Work request:
Find the line below with "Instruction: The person" and the line with "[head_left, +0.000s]". Output exactly those lines and everything between them, leaving out the pictures.

Available data:

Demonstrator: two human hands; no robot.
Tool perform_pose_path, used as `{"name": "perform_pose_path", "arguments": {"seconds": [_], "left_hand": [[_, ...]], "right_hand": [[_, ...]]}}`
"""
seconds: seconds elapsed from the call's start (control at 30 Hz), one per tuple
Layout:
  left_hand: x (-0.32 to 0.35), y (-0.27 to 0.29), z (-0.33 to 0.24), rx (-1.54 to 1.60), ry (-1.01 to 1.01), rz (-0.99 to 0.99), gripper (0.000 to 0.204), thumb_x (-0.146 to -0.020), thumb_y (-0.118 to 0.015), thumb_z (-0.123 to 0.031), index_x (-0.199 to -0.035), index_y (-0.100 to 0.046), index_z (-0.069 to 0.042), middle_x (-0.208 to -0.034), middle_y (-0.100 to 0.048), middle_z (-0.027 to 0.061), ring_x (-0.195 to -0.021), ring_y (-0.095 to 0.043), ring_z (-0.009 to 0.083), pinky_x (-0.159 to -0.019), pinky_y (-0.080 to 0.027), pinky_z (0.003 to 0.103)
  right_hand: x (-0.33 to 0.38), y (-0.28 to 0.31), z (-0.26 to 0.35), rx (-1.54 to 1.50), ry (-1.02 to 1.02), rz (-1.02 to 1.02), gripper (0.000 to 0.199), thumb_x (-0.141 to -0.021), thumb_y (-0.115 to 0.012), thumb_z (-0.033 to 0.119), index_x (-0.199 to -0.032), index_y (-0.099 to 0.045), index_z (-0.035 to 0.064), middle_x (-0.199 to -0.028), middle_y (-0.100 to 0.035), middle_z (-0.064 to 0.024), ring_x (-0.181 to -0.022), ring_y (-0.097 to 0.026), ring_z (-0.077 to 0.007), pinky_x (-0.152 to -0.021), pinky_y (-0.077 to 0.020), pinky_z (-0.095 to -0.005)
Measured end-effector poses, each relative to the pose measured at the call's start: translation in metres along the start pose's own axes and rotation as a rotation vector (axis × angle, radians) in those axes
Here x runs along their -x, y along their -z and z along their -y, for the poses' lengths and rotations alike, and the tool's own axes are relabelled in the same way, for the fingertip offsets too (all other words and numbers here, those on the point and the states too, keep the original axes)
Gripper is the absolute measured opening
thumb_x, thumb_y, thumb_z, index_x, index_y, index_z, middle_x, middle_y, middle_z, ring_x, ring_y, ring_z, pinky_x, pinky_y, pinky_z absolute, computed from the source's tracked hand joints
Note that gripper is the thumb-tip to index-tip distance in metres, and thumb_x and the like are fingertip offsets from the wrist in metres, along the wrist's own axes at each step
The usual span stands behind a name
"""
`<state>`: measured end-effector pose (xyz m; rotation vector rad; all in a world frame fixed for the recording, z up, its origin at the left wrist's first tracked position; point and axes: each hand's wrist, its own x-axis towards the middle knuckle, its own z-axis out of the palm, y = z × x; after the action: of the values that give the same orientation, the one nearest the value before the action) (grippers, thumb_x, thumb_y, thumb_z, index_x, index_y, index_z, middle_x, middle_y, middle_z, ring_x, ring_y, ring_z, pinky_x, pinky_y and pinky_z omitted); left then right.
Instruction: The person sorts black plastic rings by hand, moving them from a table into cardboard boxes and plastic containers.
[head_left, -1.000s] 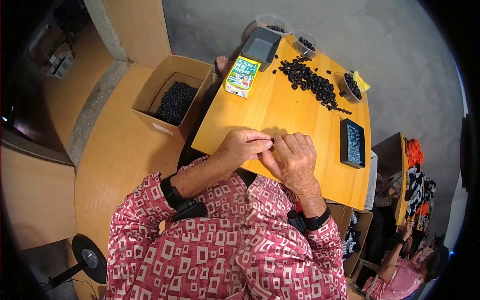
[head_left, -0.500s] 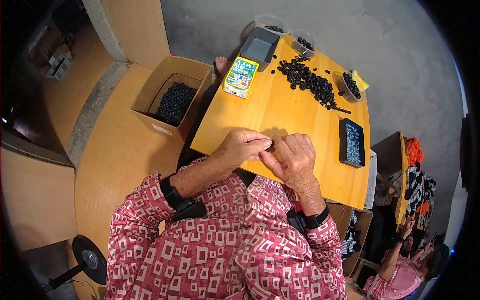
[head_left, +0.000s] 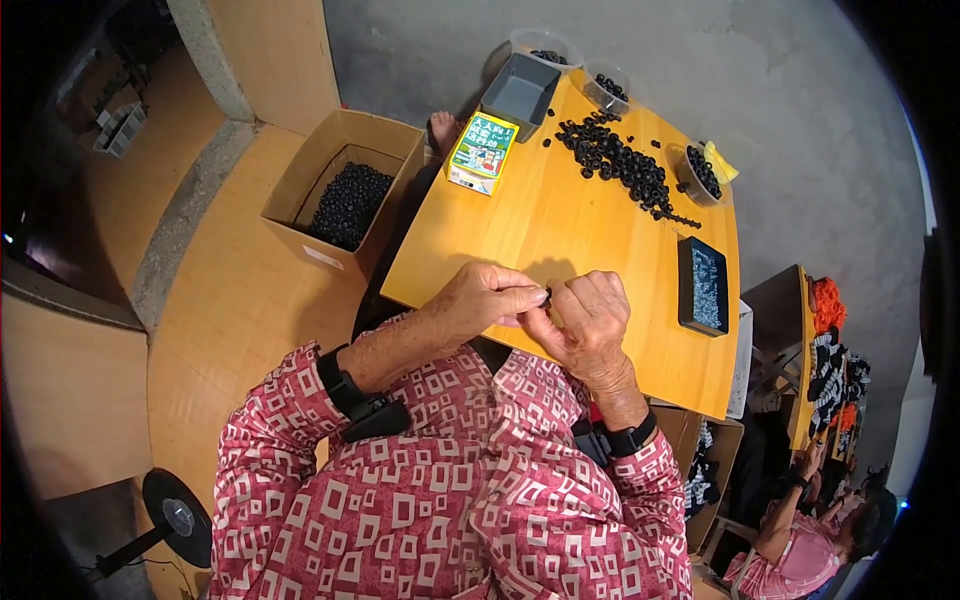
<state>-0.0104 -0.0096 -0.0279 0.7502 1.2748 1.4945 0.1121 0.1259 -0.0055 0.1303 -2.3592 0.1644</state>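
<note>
Above the near edge of the wooden table, my left hand (head_left: 487,301) and my right hand (head_left: 588,318) meet with their fingertips together. Pinched between them is a small black piece (head_left: 545,298), mostly covered by the fingers; its exact shape cannot be made out. Both hands are closed, thumbs against forefingers. Farther off on the table lies a loose heap of small black ring-like pieces (head_left: 625,168). To the right of my hands a black tray (head_left: 684,285) holds many tiny pale, shiny parts.
A grey bin (head_left: 520,95), a green-and-yellow carton (head_left: 459,180) and clear tubs of black pieces (head_left: 703,176) stand along the table's far side. On the floor at left is a cardboard box (head_left: 290,245) of black pieces. Another person (head_left: 795,545) sits at lower right.
My fingers have shifted slightly around the black piece, and a little more of it shows. Both hands stay in nearly the same place.
</note>
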Motion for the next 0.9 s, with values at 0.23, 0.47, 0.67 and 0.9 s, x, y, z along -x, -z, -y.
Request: {"name": "perform_pose_path", "arguments": {"seconds": [0.23, 0.47, 0.67, 0.9], "left_hand": [[-0.001, 0.001, -0.003, 0.012, -0.001, 0.033, 0.032, -0.094, -0.059, -0.024, -0.097, -0.067, 0.007, -0.082, -0.064, 0.0049, -0.079, -0.06, 0.0089, -0.073, -0.052, 0.024], [0.0, 0.002, -0.016, 0.127, 0.066, -0.108, 0.031, -0.096, -0.057, -0.027, -0.107, -0.063, 0.002, -0.098, -0.065, 0.0057, -0.092, -0.062, 0.0113, -0.086, -0.053, 0.026], [0.0, 0.0, -0.003, -0.06, -0.193, -0.09, 0.021, -0.09, -0.065, -0.009, -0.107, -0.063, 0.003, -0.102, -0.065, 0.0068, -0.096, -0.062, 0.0114, -0.084, -0.052, 0.025], [-0.004, 0.007, -0.005, 0.045, -0.225, -0.209, 0.021, -0.088, -0.064, -0.006, -0.106, -0.064, 0.004, -0.096, -0.067, 0.006, -0.09, -0.063, 0.01, -0.081, -0.05, 0.023]], "right_hand": [[-0.002, 0.001, 0.002, 0.003, 0.033, 0.004, 0.023, -0.066, -0.076, 0.01, -0.064, -0.053, 0.008, -0.062, -0.044, -0.0047, -0.058, -0.046, -0.0229, -0.058, -0.0358, -0.036], [-0.007, 0.001, -0.001, 0.045, 0.009, -0.064, 0.023, -0.066, -0.075, 0.008, -0.063, -0.052, 0.0052, -0.06, -0.043, -0.0066, -0.056, -0.045, -0.0244, -0.056, -0.0351, -0.0365], [-0.006, 0.0, -0.002, 0.022, 0.05, -0.006, 0.021, -0.067, -0.076, 0.011, -0.069, -0.056, 0.0057, -0.064, -0.046, -0.0072, -0.059, -0.049, -0.0241, -0.057, -0.0374, -0.0357], [-0.007, 0.0, 0.0, -0.004, -0.071, 0.033, 0.03, -0.077, -0.074, 0.015, -0.103, -0.065, 0.002, -0.079, -0.058, -0.0077, -0.075, -0.058, -0.0244, -0.067, -0.0452, -0.0356]]}}
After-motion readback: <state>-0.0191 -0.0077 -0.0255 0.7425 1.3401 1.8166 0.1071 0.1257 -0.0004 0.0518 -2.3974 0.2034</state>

Written solution:
Instruction: The person sorts black plastic rings by hand, moving them from a table into cardboard boxes and plastic containers.
[head_left, -1.000s] 
[head_left, -0.500s] 
[head_left, +0.000s] 

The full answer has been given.